In Greece, universities are now bound by law to ensure policing and surveillance of university campuses by ‘squads for the protection of universities’ in order to suppress dissent with the Orwellian announcement that the creation of these squads and the extensive surveillance of public Universities are “a means of closing the door to violence and opening the way to freedom” and an assertion that “it is not the police who enter universities, but democracy”.
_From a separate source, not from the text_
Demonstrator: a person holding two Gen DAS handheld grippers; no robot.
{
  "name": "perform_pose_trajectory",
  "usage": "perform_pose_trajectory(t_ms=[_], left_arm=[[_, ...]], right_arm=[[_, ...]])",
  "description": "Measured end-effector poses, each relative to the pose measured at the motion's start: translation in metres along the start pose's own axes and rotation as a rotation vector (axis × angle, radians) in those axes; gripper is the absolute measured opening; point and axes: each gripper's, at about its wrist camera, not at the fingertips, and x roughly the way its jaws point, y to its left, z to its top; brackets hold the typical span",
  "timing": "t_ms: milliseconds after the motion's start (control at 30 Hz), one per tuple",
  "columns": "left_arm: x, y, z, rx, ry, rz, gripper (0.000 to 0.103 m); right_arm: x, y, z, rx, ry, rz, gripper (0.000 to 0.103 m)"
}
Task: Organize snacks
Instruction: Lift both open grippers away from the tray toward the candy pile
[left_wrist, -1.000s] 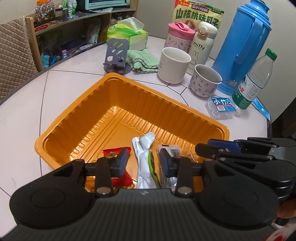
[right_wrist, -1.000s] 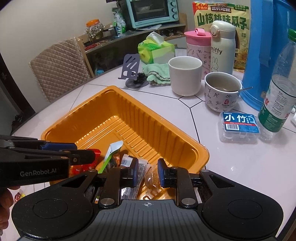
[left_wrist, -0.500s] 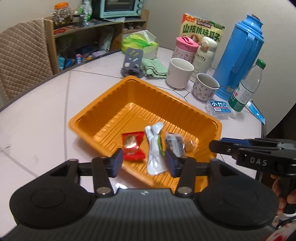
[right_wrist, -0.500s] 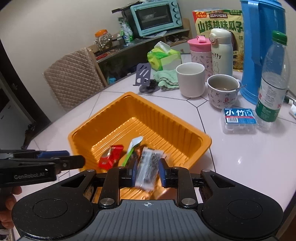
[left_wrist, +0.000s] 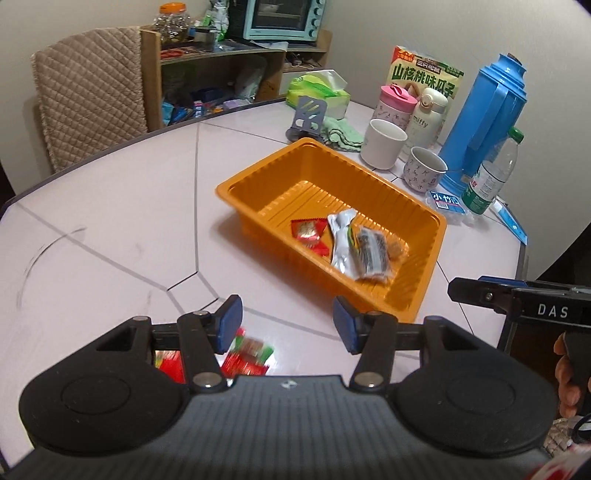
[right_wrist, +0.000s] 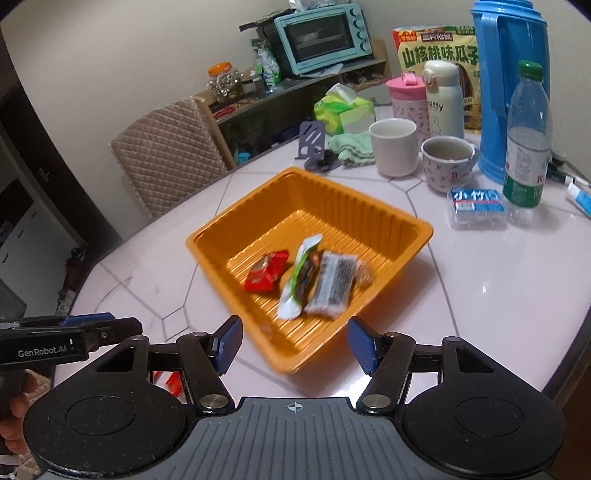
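Partly hidden beneath the left tool (left_wrist: 287, 325), red-green packets (left_wrist: 247, 356) blur.

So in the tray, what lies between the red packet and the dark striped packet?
The silver-and-green pouch lies lengthwise between the red packet and the dark striped packet in the orange tray. Both wrist views show it.

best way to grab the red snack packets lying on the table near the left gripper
Take the nearest red snack packet by a free edge, coming from above with the open left gripper. The packets look flat and thin on the pale table, so jaws should straddle an edge. Blur hides their exact outline.
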Motion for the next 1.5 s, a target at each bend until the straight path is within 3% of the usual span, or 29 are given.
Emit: perform_pose_trajectory(t_ms=[667,1500], left_arm=[[-0.080,0.058,-0.064,-0.056,-0.007,0.050,0.051],[-0.116,0.105,-0.102,-0.099,0.005,0.080,0.051]], right_arm=[[-0.022,0.074,-0.052,-0.058,0.050,0.045,0.063],[-0.012,0.134,-0.090,-0.127,0.118,0.055,0.063]])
It occurs to me that those public figures who feel deprived of a platform to express controversial views may well be outnumbered by the scholars whose universities allow their work to be suppressed by targeted intellectual purges, academic totalitarianism and metric surveillance. It is telling that assaults on academic freedom in the UK have not attracted comment or action from the organisations which might be well placed to defend this defining and essential principle of universities. I hereby call on Universities UK, the Office for Students and the freedom of speech champion to insist on an independent audit of academic freedom and autonomy for each higher education institution.
We now know where intervention into the rights of academics to teach and research autonomously may lead. We also know that many of the candidates targeted for redundancy are UCU trade union officials; this has happened at University of East London and the University of Hull. Make no mistake, this is a PATCO moment for higher education in the UK as management teams try to break union support and solidarity in order to exact greater control in the future.
Universities are the canary down the mine in an era of right-wing authoritarianism. We must ensure that they can maintain their unique responsibility to protect against the rise of populism and the dismantling of democracy. We must be assertive in protecting the rights of academics whose lawful and reasoned opinions are increasingly subject to some very sinister threats. Academic freedom needs to be fought for, just like the right to protest and the right to roam. That leaves a heavy responsibility for academics if the abolition of autonomy and academic freedom is not to be complete.